Once again Kapstein clearly states that some Mongols believed that Tulku Drakpa Gyeltsen was the 5th Dalai Lama, and the unmistaken reincarnation of the 4th Dalai Lama Yonten Gyatso.
GTER-MA (Terma) AS IMPERIAL TREASURE: THE 1755 BEIJING EDITION OF THE PADMA BKA’ THANG (Pema Kathang)

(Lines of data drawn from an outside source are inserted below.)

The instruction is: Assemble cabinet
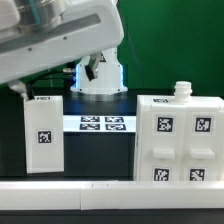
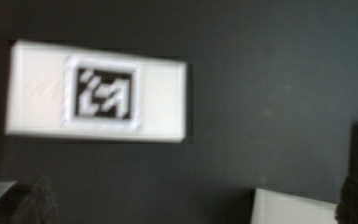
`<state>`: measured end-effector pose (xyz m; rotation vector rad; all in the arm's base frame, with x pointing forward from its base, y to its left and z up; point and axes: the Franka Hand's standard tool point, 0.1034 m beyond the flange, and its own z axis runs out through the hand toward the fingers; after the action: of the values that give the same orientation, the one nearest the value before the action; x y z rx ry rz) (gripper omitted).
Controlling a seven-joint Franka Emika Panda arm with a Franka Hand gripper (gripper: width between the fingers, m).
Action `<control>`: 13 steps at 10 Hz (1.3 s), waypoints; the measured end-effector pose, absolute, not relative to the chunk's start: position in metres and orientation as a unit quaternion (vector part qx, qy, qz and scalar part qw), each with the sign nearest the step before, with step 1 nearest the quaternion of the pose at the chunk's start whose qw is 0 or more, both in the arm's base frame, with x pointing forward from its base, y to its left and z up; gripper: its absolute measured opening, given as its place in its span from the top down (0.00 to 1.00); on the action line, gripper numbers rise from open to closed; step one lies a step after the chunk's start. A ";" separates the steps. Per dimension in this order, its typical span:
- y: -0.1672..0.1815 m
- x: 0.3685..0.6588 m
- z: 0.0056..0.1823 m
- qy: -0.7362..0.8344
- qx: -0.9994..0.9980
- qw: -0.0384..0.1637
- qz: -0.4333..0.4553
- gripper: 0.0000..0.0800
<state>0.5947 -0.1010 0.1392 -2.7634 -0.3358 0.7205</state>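
My claw (image 2: pixel 179 205) hung released and empty over the worktop (image 1: pixel 100 150), and assembly looked barely begun: the panel (image 1: pixel 45 130) stood at the exterior view's left, well apart from the box (image 1: pixel 180 140).

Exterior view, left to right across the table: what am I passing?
White panel with one tag → marker board → cabinet box.
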 end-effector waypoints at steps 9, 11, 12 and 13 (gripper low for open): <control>-0.120 0.603 0.130 -0.130 -0.935 0.095 0.317 0.01; -0.119 0.597 0.129 -0.130 -0.931 0.106 0.325 0.01; -0.117 0.597 0.129 -0.133 -0.930 0.109 0.323 0.01; -0.117 0.597 0.129 -0.137 -0.930 0.111 0.323 0.01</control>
<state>0.5973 -0.1165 0.1286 -2.7317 -0.4018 0.9492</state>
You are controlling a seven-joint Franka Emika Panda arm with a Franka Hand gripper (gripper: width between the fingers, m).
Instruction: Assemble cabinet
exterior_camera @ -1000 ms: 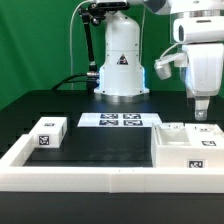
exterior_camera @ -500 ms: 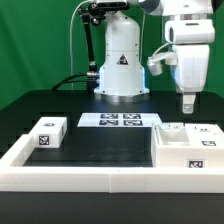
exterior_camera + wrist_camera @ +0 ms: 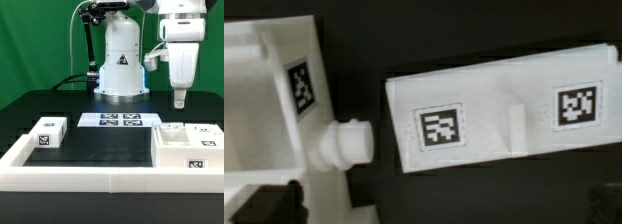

In his communication to the Thirteenth Seminar of the International Association for Tibetan Studies, held in Ulaanbataar in July 2013, Elliot Sperling introduced a remarkable passage gleaned from the autobiography of an outstanding eighteenth-century visionary, Sle-lung Bzhad-pa’i-rdo-rje (1697-1740; Lelung Zhepa’i Dorje). It is 1719, at the height of the Zunghar invasion of Central Tibet, and Sle-lung (Lelung) has been ordered to appear at the offices of the Zunghar administration in Lhasa:
Once the lord ordered me to come to the Khrom-gzigs-khang (Tromzigkhang). The lord and Chos-’phel-can (Chophel Chen), who was there, had many questions about the situation and whether or not O-rgyan (Urgyan) was reliable. About the All-knowing Great Fifth, in general and in particular, to their question as to whether Ngag-dbang-blo-bzang-rgya-mtsho (Ngawang Lobsang Gyatso) was Rgyal-ba Yon-tan-rgyamtsho’s sprul-sku (Gyalwa Yonten Gyatso’s tulku), I responded: “What do I know? The former all-knowing Paṇ-chen (Panchen) and other reliable holy persons performed the recognition without error, declaring him to be the Exalted Fifth.” To which they said, “It seems that the Paṇ-chen Rin-po-che (Panchen Rinpoche) did not perform such a recognition. It was the Gzims-khang-gong sprul-sku (Zimkhang Gong Tulku) who was the inerrant birth of Yon-tan-rgya-mtsho (Yonten Gyatso). Because Ngag-dbang-blo-bzang-rgya-mtsho (Ngawang Lobsang Gyatso) was jealous at that he was angered and his intentions toward those who were close were not at ease. In our land, we call the Gzims-khang-gong sprul-sku (Zimkhang Gong Tulku) the Bha-ga ta-la’i bla-ma (the ‘little’ [< Mong. baɣa] Dalai Lama).”[1]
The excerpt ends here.